### HOW TO COMPLETE THIS TASK
From the data below, report how many lines contain the word "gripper", giving the number and nothing else.

### GIVEN MATERIAL

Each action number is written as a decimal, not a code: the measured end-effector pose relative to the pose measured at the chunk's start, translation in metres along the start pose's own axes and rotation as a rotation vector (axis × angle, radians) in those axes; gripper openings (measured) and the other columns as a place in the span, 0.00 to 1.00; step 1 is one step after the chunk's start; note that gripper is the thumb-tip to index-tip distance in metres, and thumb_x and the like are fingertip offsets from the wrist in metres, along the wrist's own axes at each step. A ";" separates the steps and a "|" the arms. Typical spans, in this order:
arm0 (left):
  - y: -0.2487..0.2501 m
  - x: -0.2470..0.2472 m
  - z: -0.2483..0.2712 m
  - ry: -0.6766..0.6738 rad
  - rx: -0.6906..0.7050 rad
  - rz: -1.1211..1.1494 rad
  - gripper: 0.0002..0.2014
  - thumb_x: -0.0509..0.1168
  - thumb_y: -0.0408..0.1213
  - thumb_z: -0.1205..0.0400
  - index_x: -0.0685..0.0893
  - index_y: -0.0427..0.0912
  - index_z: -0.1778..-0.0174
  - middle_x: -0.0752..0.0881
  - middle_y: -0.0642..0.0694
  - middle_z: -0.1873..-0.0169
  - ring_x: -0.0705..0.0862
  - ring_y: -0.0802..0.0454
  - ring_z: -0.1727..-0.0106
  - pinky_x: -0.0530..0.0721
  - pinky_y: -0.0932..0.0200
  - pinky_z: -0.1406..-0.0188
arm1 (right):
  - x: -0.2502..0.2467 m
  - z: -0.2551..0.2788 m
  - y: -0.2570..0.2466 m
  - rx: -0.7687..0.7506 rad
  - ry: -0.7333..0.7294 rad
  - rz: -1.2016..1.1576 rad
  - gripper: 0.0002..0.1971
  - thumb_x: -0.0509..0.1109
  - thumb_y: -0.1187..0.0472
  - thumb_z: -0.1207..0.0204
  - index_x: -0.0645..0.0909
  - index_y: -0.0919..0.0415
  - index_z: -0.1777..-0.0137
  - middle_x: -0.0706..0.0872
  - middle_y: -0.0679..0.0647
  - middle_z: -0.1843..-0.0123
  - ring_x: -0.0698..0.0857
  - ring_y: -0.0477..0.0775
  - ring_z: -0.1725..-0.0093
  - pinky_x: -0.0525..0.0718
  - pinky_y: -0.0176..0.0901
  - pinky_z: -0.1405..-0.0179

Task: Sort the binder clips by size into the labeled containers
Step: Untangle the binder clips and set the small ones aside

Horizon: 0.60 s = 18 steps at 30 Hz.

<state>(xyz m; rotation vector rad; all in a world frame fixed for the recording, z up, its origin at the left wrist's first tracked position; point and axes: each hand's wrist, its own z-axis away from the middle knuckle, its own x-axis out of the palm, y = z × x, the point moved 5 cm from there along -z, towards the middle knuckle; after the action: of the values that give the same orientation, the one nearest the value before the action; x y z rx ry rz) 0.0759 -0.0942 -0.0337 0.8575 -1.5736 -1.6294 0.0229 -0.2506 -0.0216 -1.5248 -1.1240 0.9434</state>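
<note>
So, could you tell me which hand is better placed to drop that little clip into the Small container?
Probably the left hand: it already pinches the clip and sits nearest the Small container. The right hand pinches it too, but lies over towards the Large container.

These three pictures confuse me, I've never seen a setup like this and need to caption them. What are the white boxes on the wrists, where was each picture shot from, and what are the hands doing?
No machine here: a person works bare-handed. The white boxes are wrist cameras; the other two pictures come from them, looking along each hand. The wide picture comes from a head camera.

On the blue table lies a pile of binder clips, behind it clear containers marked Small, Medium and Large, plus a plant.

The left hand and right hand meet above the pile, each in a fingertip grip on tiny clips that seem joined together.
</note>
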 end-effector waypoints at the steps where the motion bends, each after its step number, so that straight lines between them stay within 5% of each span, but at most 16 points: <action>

### TASK RESULT
3